* **Task instructions**
Below are some entries. Repeat exactly the lines from the one with "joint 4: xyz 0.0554" through the one with "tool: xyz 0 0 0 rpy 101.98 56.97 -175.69", and only those.

(Dataset entries)
■ ■ ■ ■ ■ ■ ■

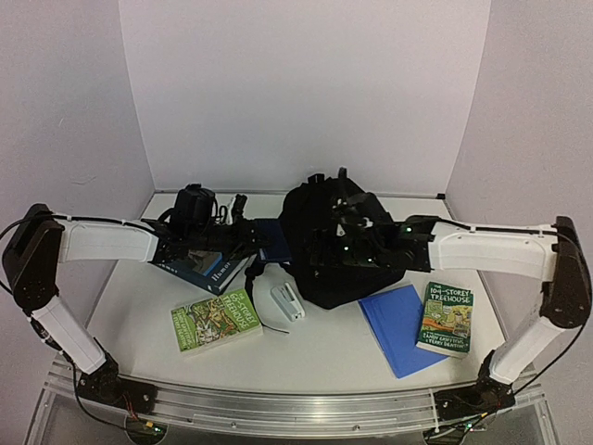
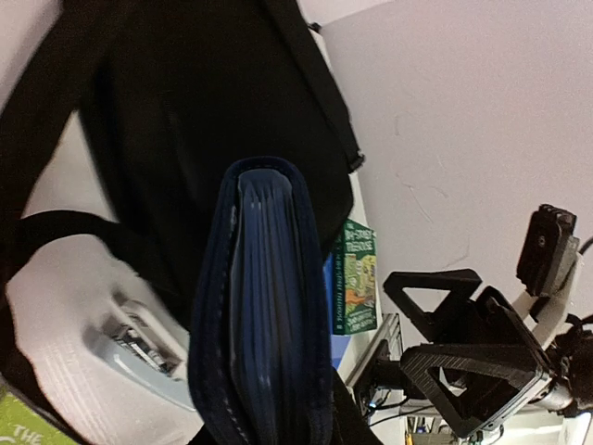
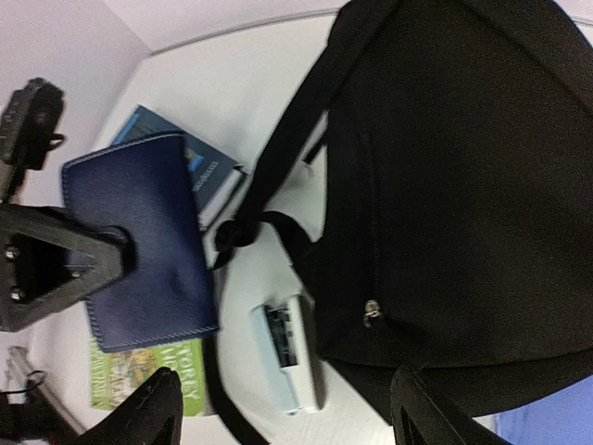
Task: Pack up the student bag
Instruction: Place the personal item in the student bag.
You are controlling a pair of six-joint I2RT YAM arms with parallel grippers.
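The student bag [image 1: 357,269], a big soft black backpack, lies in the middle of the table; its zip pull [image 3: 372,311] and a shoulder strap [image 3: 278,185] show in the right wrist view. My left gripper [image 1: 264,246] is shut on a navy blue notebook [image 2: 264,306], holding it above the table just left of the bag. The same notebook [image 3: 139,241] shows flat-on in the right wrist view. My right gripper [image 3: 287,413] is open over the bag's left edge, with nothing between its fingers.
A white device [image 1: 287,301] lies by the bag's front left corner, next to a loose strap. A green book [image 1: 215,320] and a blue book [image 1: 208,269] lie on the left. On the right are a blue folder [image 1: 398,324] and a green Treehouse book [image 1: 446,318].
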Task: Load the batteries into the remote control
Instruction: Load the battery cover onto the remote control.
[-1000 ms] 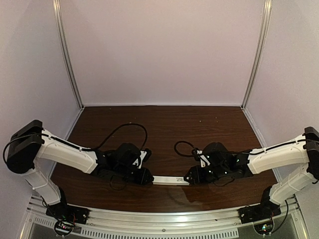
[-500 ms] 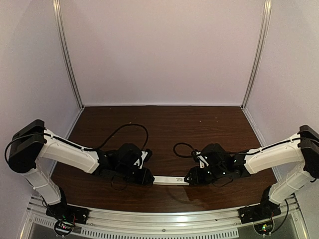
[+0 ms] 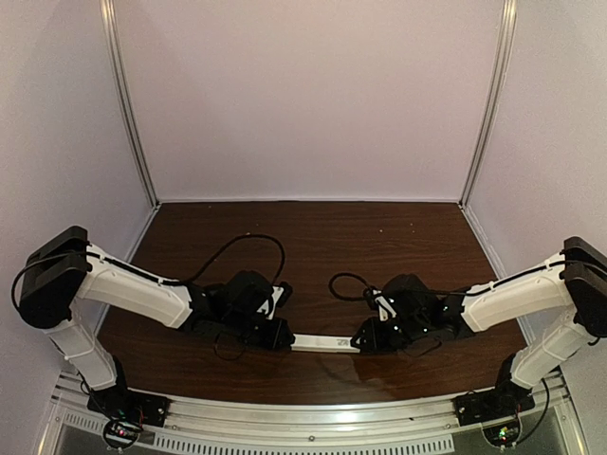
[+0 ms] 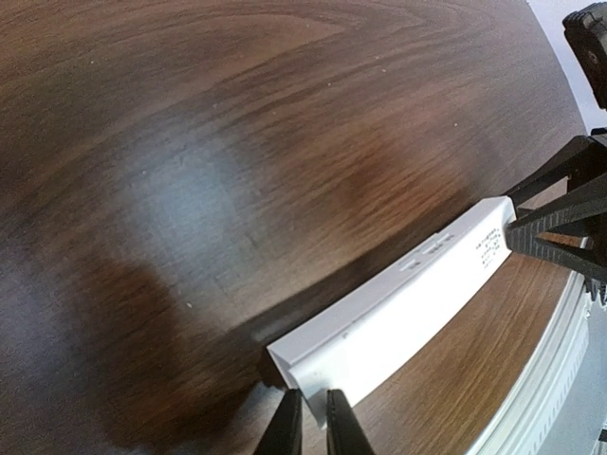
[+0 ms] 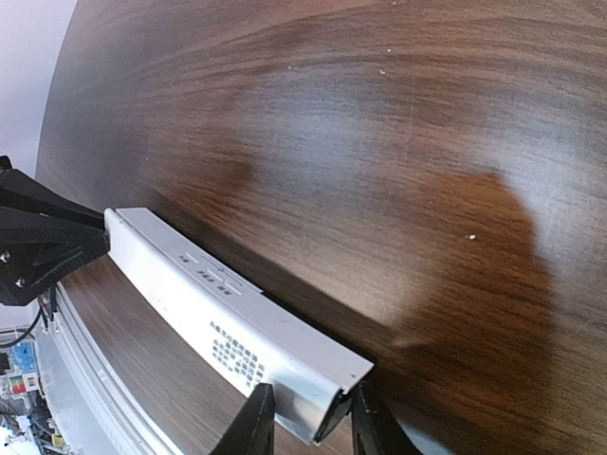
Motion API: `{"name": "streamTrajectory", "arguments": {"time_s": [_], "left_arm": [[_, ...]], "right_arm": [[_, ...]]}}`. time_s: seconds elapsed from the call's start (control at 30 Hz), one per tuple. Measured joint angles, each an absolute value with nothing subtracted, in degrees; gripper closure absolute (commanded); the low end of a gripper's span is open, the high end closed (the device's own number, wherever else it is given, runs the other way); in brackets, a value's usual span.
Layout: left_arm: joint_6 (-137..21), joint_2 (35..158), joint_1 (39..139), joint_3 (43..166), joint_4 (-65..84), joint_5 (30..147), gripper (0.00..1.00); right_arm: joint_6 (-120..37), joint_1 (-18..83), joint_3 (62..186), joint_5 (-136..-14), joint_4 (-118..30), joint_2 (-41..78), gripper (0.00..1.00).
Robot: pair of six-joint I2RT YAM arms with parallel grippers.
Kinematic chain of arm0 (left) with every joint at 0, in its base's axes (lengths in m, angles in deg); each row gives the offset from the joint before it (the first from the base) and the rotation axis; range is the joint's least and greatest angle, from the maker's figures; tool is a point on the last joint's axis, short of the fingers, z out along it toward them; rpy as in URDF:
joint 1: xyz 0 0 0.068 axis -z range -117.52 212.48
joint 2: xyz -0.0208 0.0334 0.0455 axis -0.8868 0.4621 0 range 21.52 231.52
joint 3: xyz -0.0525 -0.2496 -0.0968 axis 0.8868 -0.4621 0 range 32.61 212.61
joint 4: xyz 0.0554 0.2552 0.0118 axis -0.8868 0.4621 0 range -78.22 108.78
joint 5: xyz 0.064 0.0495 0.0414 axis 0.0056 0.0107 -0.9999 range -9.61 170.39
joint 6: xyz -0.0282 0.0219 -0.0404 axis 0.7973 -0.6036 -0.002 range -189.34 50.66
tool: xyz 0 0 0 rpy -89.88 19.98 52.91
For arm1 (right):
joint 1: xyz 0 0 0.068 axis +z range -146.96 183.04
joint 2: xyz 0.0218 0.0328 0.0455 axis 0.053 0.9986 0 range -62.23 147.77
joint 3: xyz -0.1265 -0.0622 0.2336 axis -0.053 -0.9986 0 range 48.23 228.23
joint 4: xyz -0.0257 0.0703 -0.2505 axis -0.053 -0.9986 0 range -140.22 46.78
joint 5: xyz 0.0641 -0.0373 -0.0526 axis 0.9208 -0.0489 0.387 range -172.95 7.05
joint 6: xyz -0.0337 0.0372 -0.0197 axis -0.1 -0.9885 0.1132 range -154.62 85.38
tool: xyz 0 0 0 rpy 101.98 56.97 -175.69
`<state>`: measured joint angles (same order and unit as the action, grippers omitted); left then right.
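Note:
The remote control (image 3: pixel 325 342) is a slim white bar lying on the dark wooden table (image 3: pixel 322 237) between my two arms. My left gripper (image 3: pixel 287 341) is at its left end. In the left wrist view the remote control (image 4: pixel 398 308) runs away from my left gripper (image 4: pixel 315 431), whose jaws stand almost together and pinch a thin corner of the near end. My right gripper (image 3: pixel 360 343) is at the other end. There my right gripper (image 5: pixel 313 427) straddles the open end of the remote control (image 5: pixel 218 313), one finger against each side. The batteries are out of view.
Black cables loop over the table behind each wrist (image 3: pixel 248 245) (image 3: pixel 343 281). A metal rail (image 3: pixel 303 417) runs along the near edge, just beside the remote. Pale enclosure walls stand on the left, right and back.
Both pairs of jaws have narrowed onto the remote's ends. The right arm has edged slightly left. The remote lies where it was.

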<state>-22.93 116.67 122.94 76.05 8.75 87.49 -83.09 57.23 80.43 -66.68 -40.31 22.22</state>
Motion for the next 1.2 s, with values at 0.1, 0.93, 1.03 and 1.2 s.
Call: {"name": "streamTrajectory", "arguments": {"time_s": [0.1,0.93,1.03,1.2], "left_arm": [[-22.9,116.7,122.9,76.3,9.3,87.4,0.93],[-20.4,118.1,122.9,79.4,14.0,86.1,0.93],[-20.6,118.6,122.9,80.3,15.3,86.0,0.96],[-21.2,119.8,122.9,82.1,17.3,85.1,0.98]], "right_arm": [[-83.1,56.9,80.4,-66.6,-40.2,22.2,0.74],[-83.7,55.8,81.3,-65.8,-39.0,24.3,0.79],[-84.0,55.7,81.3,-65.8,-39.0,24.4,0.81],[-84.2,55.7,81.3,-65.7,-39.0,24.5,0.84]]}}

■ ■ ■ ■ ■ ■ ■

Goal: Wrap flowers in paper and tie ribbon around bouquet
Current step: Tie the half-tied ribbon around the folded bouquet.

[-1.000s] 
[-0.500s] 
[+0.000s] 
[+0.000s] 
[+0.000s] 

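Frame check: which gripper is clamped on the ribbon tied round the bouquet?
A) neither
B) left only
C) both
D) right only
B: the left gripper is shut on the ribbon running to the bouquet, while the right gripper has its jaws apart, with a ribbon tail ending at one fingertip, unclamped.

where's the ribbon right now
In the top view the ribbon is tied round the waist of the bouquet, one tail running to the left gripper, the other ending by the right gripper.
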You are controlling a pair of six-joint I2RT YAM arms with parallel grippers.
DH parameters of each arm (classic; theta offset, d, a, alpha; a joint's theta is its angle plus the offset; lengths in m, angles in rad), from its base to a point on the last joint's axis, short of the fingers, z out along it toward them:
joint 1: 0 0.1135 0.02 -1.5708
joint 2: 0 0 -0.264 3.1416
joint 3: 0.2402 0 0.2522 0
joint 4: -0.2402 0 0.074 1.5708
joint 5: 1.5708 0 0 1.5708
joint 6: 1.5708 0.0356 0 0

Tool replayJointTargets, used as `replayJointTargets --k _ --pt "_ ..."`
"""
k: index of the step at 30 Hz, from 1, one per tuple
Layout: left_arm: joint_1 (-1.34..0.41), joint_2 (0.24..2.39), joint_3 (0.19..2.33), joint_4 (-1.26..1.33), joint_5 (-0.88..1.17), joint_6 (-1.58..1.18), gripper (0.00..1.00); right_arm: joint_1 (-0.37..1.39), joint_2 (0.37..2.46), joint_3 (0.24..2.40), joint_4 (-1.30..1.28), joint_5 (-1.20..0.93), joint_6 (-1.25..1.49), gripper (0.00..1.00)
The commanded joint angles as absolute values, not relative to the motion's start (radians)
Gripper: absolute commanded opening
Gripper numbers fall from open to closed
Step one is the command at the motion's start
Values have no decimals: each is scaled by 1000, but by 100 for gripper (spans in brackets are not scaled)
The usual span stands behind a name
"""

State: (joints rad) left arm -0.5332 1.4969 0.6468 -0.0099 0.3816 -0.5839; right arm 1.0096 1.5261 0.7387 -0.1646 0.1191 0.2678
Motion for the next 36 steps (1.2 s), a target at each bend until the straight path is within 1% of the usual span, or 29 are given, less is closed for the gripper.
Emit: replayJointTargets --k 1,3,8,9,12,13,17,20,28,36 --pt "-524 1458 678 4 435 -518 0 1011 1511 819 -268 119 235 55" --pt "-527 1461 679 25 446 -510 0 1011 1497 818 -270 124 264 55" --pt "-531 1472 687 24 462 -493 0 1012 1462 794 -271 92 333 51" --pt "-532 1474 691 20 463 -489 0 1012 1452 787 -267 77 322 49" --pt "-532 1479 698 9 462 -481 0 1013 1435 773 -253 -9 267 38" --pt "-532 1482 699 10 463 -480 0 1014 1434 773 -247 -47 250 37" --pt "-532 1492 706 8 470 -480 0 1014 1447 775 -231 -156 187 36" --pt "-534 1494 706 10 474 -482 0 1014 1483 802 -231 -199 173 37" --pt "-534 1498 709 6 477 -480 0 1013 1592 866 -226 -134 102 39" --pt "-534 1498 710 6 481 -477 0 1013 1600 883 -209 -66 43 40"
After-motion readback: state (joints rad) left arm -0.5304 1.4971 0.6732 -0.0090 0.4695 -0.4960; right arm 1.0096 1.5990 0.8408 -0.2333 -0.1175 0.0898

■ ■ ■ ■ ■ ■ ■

* **Final answer**
joint 4: xyz 0.0554 0.2552 0.0118 axis -0.8868 0.4621 0 range -78.22 108.78
joint 5: xyz 0.064 0.0495 0.0414 axis 0.0056 0.0107 -0.9999 range -9.61 170.39
joint 6: xyz -0.0282 0.0219 -0.0404 axis 0.7973 -0.6036 -0.002 range -189.34 50.66
tool: xyz 0 0 0 rpy -89.88 19.98 52.91
For arm1 (right):
joint 1: xyz 0 0 0.068 axis +z range -146.96 183.04
joint 2: xyz 0.0218 0.0328 0.0455 axis 0.053 0.9986 0 range -62.23 147.77
joint 3: xyz -0.1265 -0.0622 0.2336 axis -0.053 -0.9986 0 range 48.23 228.23
joint 4: xyz -0.0257 0.0703 -0.2505 axis -0.053 -0.9986 0 range -140.22 46.78
joint 5: xyz 0.0641 -0.0373 -0.0526 axis 0.9208 -0.0489 0.387 range -172.95 7.05
joint 6: xyz -0.0337 0.0372 -0.0197 axis -0.1 -0.9885 0.1132 range -154.62 85.38
tool: xyz 0 0 0 rpy 101.98 56.97 -175.69

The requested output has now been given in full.